Assuming everything completes correctly, you should see an output directory outputs/<run_name>/screen, where run_name is the name that was set in the config.yml file. This directory contains the following files:

  • <genome_name>.bakta - A directory containing bakta outputs for each input genome. In particular, it contains <genome_name>.tsv, the gene annotations from bakta that will be parsed downstream
  • pesi_presence.tsv - a tsv with a row for each input genome, with columns:
    • genome - the name of the genome
    • has_repA - whether or not the pESI repA gene was detected in the genome
    • pesi_gene_count - the number of pESI marker genes detected in the genome
    • has_pesi - whether or not the genome is predicted to contain pESI. This value is True if pESI repA was detected in the genome and there were at least 2 pESI marker genes detected in the genome
  • genomes_with_pesi.txt - a list of the genomes that were predicted to contain pESI

Extracting pESI plasmid genomes

After running this first step, we can now extract the plasmid genomes from the input genomes where pESI was detected with the extract subcommand. We first check that all the required files are present with a dry-run:

python pesica extract --dry-run

After checking for errors, we can run it with:

python pesica extract

This will output several files that are detailed in the extract subcommand details, but the most important ones for the next steps are:

  • outputs/<run_name>/pesi_genomes - a directory containing the plasmid genomes extracted from the input genomes
  • outputs/<run_name>/pesi_annotations - directories containing the bakta annotations for the extracted plasmid genomes, which will be used in the ordinate step.

Assigning the extracted pESI genome to a cluster

To be implemented.

Notes

  • Since these are just snakemake workflows with a basic CLI, the pipeline needs to be run from inside this directory.
  • If you are familiar with snakemake, you can skip the CLI and run the workflow directly with your own commands and options. The commands should look something like snakemake --use-conda --snakefile workflow/rules/<subcommand>.smk, but you can add whatever options you want besides that.
  • The screen step isn't too resource intensive, but the extract step can be. It is recommended to run it with more cores, such as through an interactive session (eg, salloc -n 32).
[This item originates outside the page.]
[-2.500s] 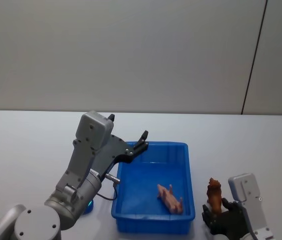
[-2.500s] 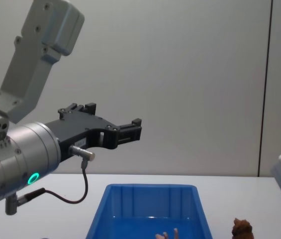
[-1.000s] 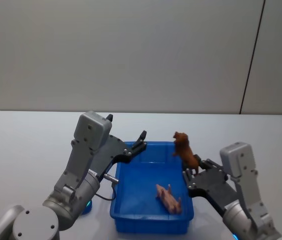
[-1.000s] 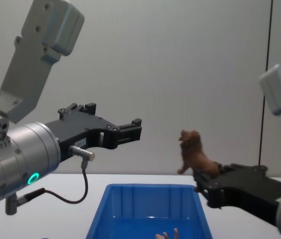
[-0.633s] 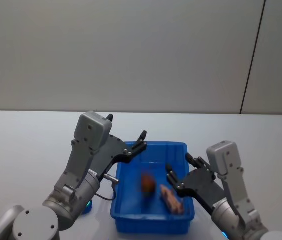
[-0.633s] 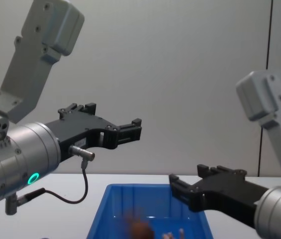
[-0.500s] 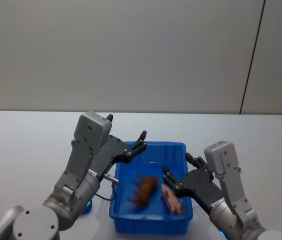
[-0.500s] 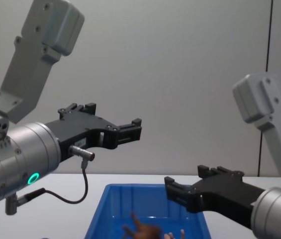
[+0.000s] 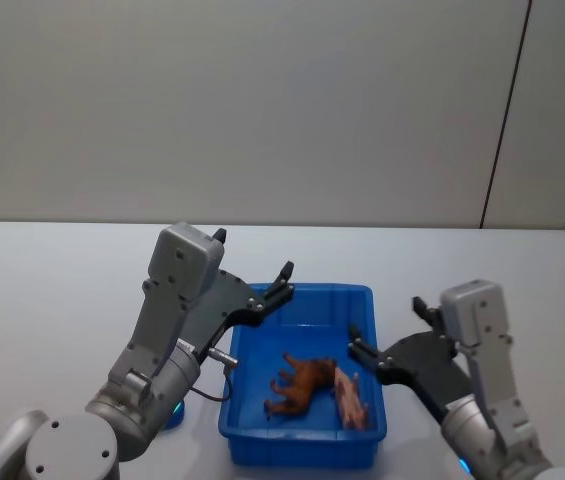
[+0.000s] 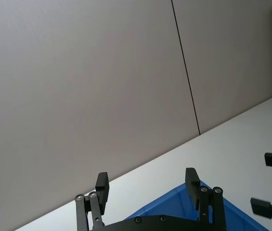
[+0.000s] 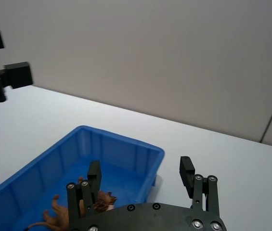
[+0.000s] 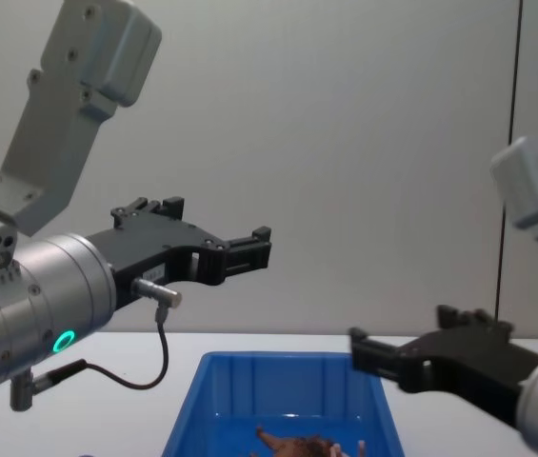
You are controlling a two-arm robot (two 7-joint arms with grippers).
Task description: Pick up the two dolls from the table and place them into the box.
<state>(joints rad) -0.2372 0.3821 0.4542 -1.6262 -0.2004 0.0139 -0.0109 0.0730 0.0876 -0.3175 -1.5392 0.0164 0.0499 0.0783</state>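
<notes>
Robot at the white desk (image 9: pixel 52 290): we see the left gripper (image 9: pixel 255 255) raised over the far left corner of the blue box (image 9: pixel 302 291), its jaws spread wide and empty. Both dolls lie inside the box. The brown doll (image 9: pixel 300 382) is on its side near the middle of the floor. The pink doll (image 9: pixel 350 395) lies just beside it, toward the right wall, so close that we cannot tell whether the two touch. The right gripper (image 9: pixel 386 325) hovers at the box's right rim, its jaws parted and holding nothing.
</notes>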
Job submission to slurm will be added later.

Workflow details

Screen

Searches input sequences for pESI contigs.

Extract

For those sequences found to contain pESI, the plasmid-only contigs will be extracted

Ordinate

After extracting the pESI plasmid DNA, ordinate them into the existing clusters found in the paper

  • Pull pESI out
  • Annotate pESI with bakta
  • Add pESI into existing pangenome
    • This creates a gene presence absence vector
  • Figure out n nearest neighbors in pangenome space
  • In tSNE space, average the coordinates of those nearest neighbors
  • After putting it into tSNE space, assign cluster number based on tSNE nearest neighbors

Programs and tools

  • Snakemake - workflow management
  • Click - command line interface
  • Bakta - gene annotation
  • BLAST - pESI gene search
  • Panaroo - pangenome insertion and clustering

Upcoming features

  • Documentation site
  • HPC/Slurm support

FAQ

I get "OSError: [Errno 39] Directory not empty: 'envs'" when I run the pipeline

This error appears to mostly occur when a dry-run is attempted (ie, snakemake -np). This error should not impact the actual runs of the pipeline.